(634a) Tug of War in Lung Surfactant Components: Effect of Mini B and Cholesterol on Lipid Domain Formation and Collapse

Authors: 
Chakraborty, A., University of Kansas
Dhar, P., University of Kansas
Waring, A. J., University of California Los Angeles
Hui, E., University of Kansas

Lung surfactants [LS] are a complex mixture of lipids and proteins that line up the air-water interface in the alveoli of the lungs. They lower the work of breathing by reducing the surface tension. A deficiency of LS may lead to the fatal Neonatal Respiratory Distress Syndrome [NRDS] in premature infants, whereas, an impairment may cause Acute Respiratory Distress Syndrome [ARDS], irrespective of the age. Medical Intervention in the form of Surfactant Replacement Therapy [SRT] becomes a lifesaver in such cases. At present, there is no consensus on the composition of LS used in SRT, particularly the interactions between components making up this mixture.
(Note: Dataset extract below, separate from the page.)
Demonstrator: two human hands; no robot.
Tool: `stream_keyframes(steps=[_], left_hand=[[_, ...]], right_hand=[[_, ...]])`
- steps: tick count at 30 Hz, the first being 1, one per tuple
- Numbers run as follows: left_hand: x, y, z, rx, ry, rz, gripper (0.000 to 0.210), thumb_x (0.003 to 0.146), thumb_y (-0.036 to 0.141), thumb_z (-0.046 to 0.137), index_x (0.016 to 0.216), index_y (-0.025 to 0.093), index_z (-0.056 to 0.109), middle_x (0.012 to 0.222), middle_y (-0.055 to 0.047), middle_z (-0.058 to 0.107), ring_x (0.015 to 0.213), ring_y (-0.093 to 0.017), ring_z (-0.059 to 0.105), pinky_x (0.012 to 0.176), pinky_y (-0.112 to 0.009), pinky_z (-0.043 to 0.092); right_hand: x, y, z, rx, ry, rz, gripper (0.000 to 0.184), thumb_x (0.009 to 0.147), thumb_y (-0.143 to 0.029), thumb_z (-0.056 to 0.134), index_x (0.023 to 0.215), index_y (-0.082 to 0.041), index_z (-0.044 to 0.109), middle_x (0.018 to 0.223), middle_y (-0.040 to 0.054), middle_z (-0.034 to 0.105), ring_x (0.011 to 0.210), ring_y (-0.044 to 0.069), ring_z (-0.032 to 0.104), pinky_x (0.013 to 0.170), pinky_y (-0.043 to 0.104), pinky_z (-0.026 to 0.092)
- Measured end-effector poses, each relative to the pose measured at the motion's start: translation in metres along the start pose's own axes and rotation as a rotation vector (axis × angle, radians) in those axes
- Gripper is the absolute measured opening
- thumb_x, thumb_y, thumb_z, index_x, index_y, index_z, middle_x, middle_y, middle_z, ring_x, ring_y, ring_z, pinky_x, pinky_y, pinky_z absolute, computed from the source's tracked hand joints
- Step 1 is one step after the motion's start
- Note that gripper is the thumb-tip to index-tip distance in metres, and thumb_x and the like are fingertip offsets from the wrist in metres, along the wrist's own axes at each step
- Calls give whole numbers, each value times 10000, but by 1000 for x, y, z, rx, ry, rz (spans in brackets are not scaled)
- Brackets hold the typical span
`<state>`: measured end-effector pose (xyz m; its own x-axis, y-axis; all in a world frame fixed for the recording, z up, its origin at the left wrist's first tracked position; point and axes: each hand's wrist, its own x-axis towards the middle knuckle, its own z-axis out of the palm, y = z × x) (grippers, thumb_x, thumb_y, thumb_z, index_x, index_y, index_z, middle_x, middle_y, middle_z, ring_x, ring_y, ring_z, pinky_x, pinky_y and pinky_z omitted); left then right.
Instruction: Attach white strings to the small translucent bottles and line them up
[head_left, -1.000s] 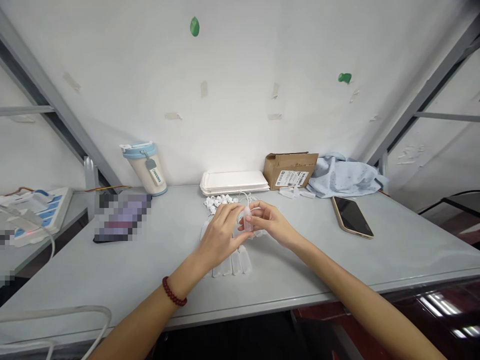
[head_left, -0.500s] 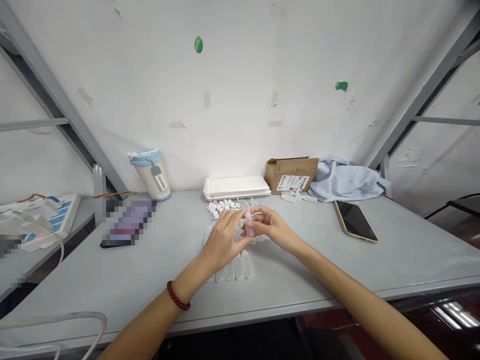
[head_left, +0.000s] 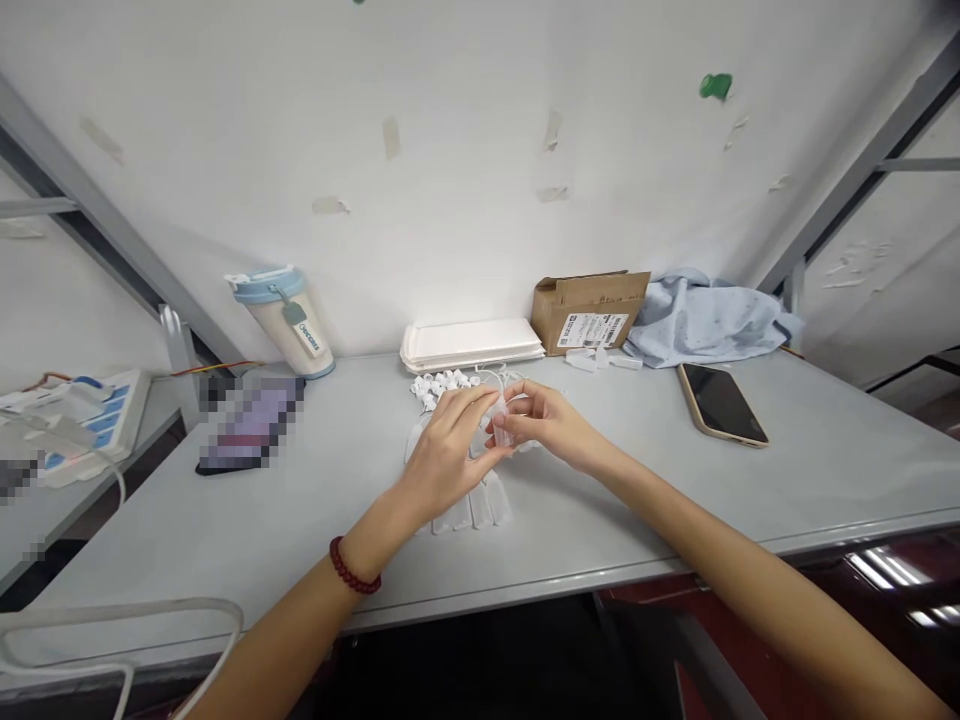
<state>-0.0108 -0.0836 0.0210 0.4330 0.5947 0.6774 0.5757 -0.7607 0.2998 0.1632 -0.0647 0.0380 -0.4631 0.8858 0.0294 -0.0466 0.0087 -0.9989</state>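
Above the middle of the desk, my left hand (head_left: pixel 446 440) and my right hand (head_left: pixel 551 425) meet around a small translucent plastic bottle (head_left: pixel 502 425). It stands roughly upright between them. My right thumb and fingers pinch its side, while my left fingertips touch its top and the left thumb is near its base. A thin white loop shows just above the bottle. Several similar clear bottles (head_left: pixel 480 505) lie in a row on the desk just below my hands, partly covered by the left one. Behind my hands is a pile of small white caps (head_left: pixel 442 385).
Along the wall are a tumbler (head_left: pixel 285 320), a stack of white trays (head_left: pixel 472 343), a cardboard box (head_left: pixel 589 312) and a blue cloth (head_left: pixel 705 320). One phone (head_left: pixel 722 403) lies at right, a blurred dark device (head_left: pixel 251 425) at left. A power strip (head_left: pixel 97 430) and cables sit far left.
The view has tilted down, so the wall marks and desk items sit higher or shifted. Both hands keep nearly the same hold on the bottle.
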Motion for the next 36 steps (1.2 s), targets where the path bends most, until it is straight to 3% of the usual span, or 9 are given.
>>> stream_keyframes(steps=[14, 22, 31, 36], left_hand=[[1, -1, -2, -32, 16, 11, 477, 740, 262, 710, 1171, 187, 519, 1121, -88, 610, 1053, -241, 508, 912, -446, 451], [0, 2, -3, 4, -50, 48, 447, 755, 249, 692, 1162, 180, 521, 1119, -95, 597, 1058, -251, 506, 907, -448, 455], [2, 4, -11, -15, -121, 111, 515, 768, 212, 675, 1232, 185, 454, 1201, -99, 566, 1115, -251, 474, 936, -453, 439], [2, 5, -16, -48, -104, 112, 532, 756, 251, 694, 1234, 194, 468, 1189, -87, 582, 1112, -242, 479, 939, -440, 441]], right_hand=[[2, 4, -4, -30, -42, 11, 289, 733, -320, 685, 890, -191, 479, 699, -8, 653, 616, 128, 612, 580, 278, 510], [3, 4, -9, -204, -23, -4, 233, 749, -316, 662, 885, -154, 564, 734, 23, 640, 647, 132, 594, 563, 268, 514], [1, -4, -15, 3, -234, 79, 158, 757, -213, 621, 897, -141, 606, 840, 48, 665, 764, 146, 624, 661, 281, 526], [-2, -11, -18, 33, -310, 106, 147, 767, -209, 608, 894, -139, 585, 879, 72, 688, 800, 159, 647, 690, 286, 517]])
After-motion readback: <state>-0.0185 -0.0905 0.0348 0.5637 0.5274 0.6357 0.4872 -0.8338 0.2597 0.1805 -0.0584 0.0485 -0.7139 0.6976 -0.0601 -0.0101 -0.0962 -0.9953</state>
Here, we focus on understanding the interaction between MiniB, a synthetic analog of the natural surfactant protein SPB, and cholesterol, whose purpose and use is highly debated in SRT, in the presence of a simple binary mixture of LS phospholipids, namely, 1,2-dipalmitoyl-sn-glycero-3-phosphocholine (DPPC) and 1-palmitoyl-2-oleoyl-sn-glycero-3-phospho-(1'-rac-glycerol) (POPG). Fluorescence imaging under constant compression, along with analysis of domain size distributions, reveals that MiniB increases line tension between lipid domains, and prefers to stay in fluid POPG regions, making the liquid-ordered domains smaller in size. Small amounts of cholesterol prefer packed domains, stretching them into spirals during the process, lowering their line tension. In both cases, individually, higher concentration yields more prominent consequences in terms of the stated changes. However, mixture containing lower concentration of both proved to be effective in increasing the surface activity of LS. Thus, interaction between the two components may have important effects on the performance of synthetic LS.